Extract the full set of records, then give each one again exactly.

Dataset excerpts
○ ○ ○ ○

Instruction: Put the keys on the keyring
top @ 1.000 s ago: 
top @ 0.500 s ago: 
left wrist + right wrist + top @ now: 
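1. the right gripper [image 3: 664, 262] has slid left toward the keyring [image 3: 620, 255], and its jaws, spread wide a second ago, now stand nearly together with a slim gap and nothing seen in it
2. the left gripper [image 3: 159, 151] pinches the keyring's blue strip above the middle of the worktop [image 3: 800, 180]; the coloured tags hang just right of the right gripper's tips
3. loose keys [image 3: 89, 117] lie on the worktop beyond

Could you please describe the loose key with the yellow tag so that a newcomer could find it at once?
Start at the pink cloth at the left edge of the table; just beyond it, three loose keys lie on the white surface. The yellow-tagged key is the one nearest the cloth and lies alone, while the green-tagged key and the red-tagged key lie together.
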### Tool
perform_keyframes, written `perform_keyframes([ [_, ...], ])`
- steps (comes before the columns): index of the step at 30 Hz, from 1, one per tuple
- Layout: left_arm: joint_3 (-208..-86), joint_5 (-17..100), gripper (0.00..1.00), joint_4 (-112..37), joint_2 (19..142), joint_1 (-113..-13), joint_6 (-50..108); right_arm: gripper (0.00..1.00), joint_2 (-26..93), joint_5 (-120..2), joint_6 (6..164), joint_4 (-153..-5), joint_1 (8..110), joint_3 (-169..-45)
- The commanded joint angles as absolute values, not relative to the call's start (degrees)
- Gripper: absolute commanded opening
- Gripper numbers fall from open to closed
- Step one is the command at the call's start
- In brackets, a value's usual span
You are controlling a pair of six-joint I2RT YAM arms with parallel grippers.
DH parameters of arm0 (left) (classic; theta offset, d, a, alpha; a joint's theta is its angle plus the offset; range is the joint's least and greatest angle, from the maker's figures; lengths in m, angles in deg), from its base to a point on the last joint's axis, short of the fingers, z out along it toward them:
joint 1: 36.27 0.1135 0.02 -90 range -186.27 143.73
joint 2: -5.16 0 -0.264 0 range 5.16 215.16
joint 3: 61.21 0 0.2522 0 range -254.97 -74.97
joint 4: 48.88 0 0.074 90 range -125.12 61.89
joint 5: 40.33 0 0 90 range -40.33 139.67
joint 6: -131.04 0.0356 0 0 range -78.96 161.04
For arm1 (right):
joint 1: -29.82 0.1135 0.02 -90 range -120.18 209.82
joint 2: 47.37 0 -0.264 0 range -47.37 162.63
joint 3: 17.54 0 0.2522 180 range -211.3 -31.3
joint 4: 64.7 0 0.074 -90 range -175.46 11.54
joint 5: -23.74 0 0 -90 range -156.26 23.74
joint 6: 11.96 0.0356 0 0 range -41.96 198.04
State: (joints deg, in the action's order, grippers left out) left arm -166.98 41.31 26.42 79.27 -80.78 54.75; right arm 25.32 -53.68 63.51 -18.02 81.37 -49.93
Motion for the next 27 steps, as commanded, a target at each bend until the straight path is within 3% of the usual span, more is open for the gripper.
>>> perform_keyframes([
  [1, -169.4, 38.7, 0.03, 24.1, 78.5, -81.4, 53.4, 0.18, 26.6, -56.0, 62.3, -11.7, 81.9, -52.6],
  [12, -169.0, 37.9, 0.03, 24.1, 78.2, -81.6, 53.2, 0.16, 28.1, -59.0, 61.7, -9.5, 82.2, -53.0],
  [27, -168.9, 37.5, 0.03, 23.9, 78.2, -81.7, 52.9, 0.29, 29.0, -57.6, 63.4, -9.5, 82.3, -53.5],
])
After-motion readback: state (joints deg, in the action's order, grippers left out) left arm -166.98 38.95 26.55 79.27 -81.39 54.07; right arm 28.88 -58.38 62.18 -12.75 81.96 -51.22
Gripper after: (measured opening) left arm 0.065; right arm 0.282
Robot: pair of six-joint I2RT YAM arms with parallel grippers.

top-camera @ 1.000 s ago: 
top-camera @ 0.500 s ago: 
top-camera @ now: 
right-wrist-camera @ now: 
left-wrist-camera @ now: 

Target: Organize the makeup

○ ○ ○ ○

=== EXERCISE ANSWER ===
Instruction: Put the keys on the keyring
top @ 1.000 s ago: 
top @ 0.500 s ago: 
left wrist + right wrist + top @ now: 
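1. the right gripper [image 3: 664, 262] has slid left toward the keyring [image 3: 620, 255], and its jaws, spread wide a second ago, now stand nearly together with a slim gap and nothing seen in it
2. the left gripper [image 3: 159, 151] pinches the keyring's blue strip above the middle of the worktop [image 3: 800, 180]; the coloured tags hang just right of the right gripper's tips
3. loose keys [image 3: 89, 117] lie on the worktop beyond

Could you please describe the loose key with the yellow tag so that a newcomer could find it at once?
Start at the pink cloth at the left edge of the table; just beyond it, three loose keys lie on the white surface. The yellow-tagged key is the one nearest the cloth and lies alone, while the green-tagged key and the red-tagged key lie together.
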### Tool
perform_keyframes, written `perform_keyframes([ [_, ...], ])`
- steps (comes before the columns): index of the step at 30 Hz, from 1, one per tuple
- Layout: left_arm: joint_3 (-208..-86), joint_5 (-17..100), gripper (0.00..1.00), joint_4 (-112..37), joint_2 (19..142), joint_1 (-113..-13), joint_6 (-50..108); right_arm: gripper (0.00..1.00), joint_2 (-26..93), joint_5 (-120..2), joint_6 (6..164), joint_4 (-153..-5), joint_1 (8..110), joint_3 (-169..-45)
- The commanded joint angles as absolute values, not relative to the call's start (degrees)
- Gripper: absolute commanded opening
- Gripper numbers fall from open to closed
- Step one is the command at the call's start
- In brackets, a value's usual span
You are controlling a pair of six-joint I2RT YAM arms with parallel grippers.
DH parameters of arm0 (left) (classic; theta offset, d, a, alpha; a joint's theta is its angle plus the offset; range is the joint's least and greatest angle, from the maker's figures; lengths in m, angles in deg), from its base to a point on the last joint's axis, short of the fingers, z out along it toward them:
joint 1: 36.27 0.1135 0.02 -90 range -186.27 143.73
joint 2: -5.16 0 -0.264 0 range 5.16 215.16
joint 3: 61.21 0 0.2522 0 range -254.97 -74.97
joint 4: 48.88 0 0.074 90 range -125.12 61.89
joint 5: 40.33 0 0 90 range -40.33 139.67
joint 6: -131.04 0.0356 0 0 range -78.96 161.04
For arm1 (right):
joint 1: -29.82 0.1135 0.02 -90 range -120.18 209.82
joint 2: 47.37 0 -0.264 0 range -47.37 162.63
joint 3: 17.54 0 0.2522 180 range -211.3 -31.3
joint 4: 64.7 0 0.074 -90 range -175.46 11.54
joint 5: -23.74 0 0 -90 range -156.26 23.74
joint 6: 11.96 0.0356 0 0 range -41.96 198.04
State: (joints deg, in the action's order, grippers left out) left arm -166.98 41.31 26.42 79.27 -80.78 54.75; right arm 25.32 -53.68 63.51 -18.02 81.37 -49.93
Motion for the next 27 steps, as commanded, a target at each bend until the straight path is within 3% of the usual span, more is open for the gripper.
>>> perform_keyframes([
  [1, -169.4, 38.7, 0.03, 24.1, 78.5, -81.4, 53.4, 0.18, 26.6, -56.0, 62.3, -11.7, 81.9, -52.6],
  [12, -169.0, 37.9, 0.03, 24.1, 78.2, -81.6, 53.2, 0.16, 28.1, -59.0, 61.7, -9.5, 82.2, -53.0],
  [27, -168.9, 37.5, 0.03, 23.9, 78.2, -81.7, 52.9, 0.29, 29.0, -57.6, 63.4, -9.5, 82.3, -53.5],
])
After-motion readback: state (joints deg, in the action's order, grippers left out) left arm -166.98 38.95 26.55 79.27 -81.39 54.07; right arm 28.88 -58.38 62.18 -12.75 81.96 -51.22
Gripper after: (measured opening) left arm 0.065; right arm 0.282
Robot: pair of six-joint I2RT YAM arms with parallel grippers.

top-camera @ 1.000 s ago: 
top-camera @ 0.500 s ago: 
top-camera @ now: 
right-wrist-camera @ now: 
left-wrist-camera @ now: 

Target: Organize the makeup

The output for this exercise is finished.